When I was a kid, I wanted to be a world champion bike racer. I also wanted to be a commercial airline pilot, and I quite fancied giving professional wrestling a go, too. As I got older, I soon forgot about aeroplanes and wrestling rings, but I didn’t forget about motorbikes. Before long, though, it became clear I was never going to be a world champion. But did it really matter? Because you don’t have to be a bike racing world champion to have really made it in the sport, do you? Or do you?
There are a lot of people who you’d definitely say have ‘made it’ in bike racing, that haven’t necessarily won a world championship. There are people racing in international championships, all over the world, that are yet to be (and perhaps never will be) champions, but they might be able to win the odd race. And if they can, they’re probably coined up reasonably generously by a sponsor, a manufacturer or a team.
And surely these people have made it? Regardless of success, if you’re being paid to do something you love, earning money racing bikes, you’ve not just made it in bike racing; you’ve made it in life!
But there are some lads earning a wage racing bikes at national level, too. So have they ‘made it’? I think so, yes. In fact, I think every person that’s capable of racing a bike at national level has made it, whether they’re earning money from it or remortgaging their house to pay for it (although I wouldn’t recommend that).
It doesn’t matter whether you’re racing in the UK in BSB, the Spanish CEV, or the German IDM championship, in whatever class, you’re racing against the best in the country, and that’s a pretty big deal.
Some people will say you have only made it when you’ve reached a certain level, won a certain amount of races or, perhaps, become a world champion.

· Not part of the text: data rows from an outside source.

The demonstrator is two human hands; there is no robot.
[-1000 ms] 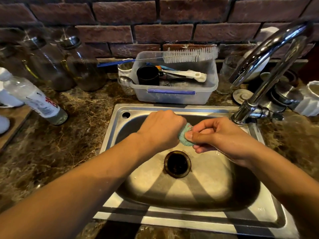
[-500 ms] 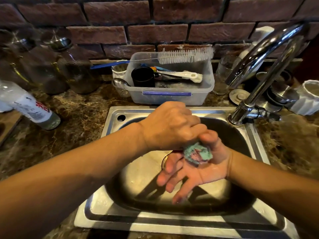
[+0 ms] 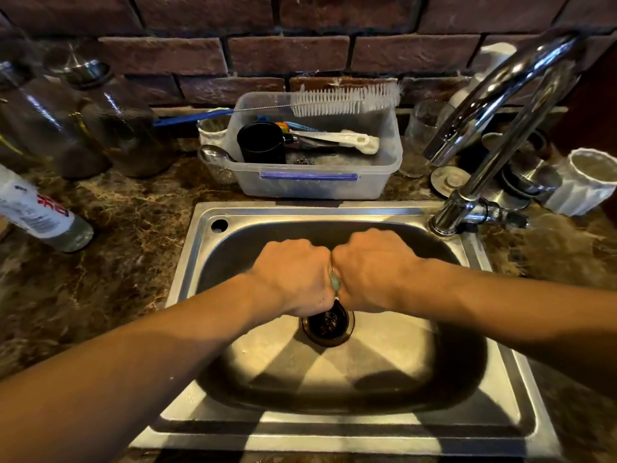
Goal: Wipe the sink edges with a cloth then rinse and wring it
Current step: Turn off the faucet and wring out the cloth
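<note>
Cloth (image 3: pixel 335 283) was almost fully hidden, only a teal sliver showing between the two fists over the drain (image 3: pixel 329 324). Half a second earlier it lay bunched in the open right palm; by this frame both hands had closed on it, so wringing was likely underway. Left hand (image 3: pixel 293 275) and right hand (image 3: pixel 372 269) were knuckles-up, pressed side by side above the sink (image 3: pixel 337 439) basin. Faucet (image 3: pixel 494 128) beyond showed no water running.

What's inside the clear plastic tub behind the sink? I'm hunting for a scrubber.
The tub holds a black cup, white utensil and steel scourer; a bottle brush lies across its rim. Anything beneath is hidden.
</note>
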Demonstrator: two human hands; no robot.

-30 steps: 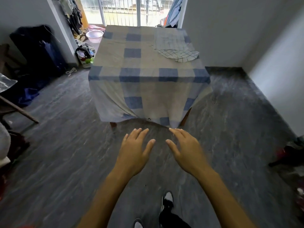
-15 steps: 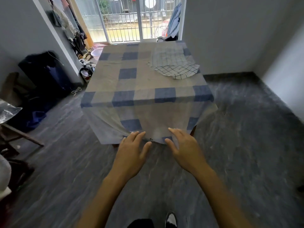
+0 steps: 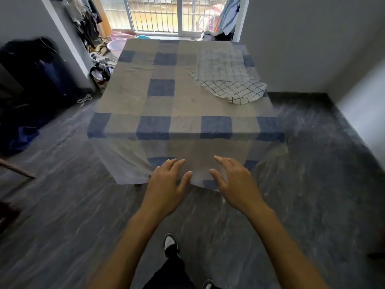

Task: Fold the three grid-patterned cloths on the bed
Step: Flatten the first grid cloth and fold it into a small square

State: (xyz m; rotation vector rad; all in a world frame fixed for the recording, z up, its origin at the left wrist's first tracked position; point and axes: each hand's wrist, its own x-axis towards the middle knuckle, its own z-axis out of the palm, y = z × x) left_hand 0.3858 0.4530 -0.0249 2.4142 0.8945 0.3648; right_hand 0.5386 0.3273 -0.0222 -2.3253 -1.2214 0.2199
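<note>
Starting at the left, I am seeing a dark heap of bags and clothing [image 3: 35, 76] sitting well apart from the work. Next, the left hand [image 3: 166, 182] is hovering palm down with fingers straight and spread, holding nothing, in front of the hanging near edge of the blue-and-beige checked bed sheet [image 3: 162, 105]; I cannot tell whether it is touching that drape. Just beside it, the right hand [image 3: 235, 180] is hovering the same way, open and empty. The pile of grid-patterned cloths [image 3: 231, 80] is lying on the far right part of that sheet, near its right edge. A pale grey-lined cloth is on top and a white one with black lines is poking out beneath, while a third is not separable from here. I am judging this as the approach, with no folding begun. To do it well, I am thinking the hands should be reaching toward the right side, pinching only the top cloth by two corners, and drawing it onto the bare middle of the sheet to spread flat before folding.
</note>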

Maybe you need to be MotoGP Champion to truly make it. But I think that’s bollocks.
Because I know how difficult it is just to start racing. To pluck the courage up to get yourself on the grid for the first time, is no mean feat. Not to mention finding the time and the money. So if you ask me, everyone that’s made it to the grid, watched the lights go out and done the first race start, has made it.
It’s not about winning races, winning championships, earing fortunes or getting on the telly. That stuff doesn’t matter. Nobody really starts racing for those reasons. I’ll accept that some people start racing for different reasons, but there’s one main reason. Fun, enjoyment and happiness )yes, that counts as one thing). And most of us do enjoy it (most of the time). Once you’ve started racing, not very many things will make you much happier.
So to me, that’s when you have really made it in bike racing. We do it to make us happy, so if you’re racing a bike, and you’ve got a smile on your face you’ve made it. If you’re racing a bike and you’re a miserable fucker, whatever level you’re competing at, you haven’t.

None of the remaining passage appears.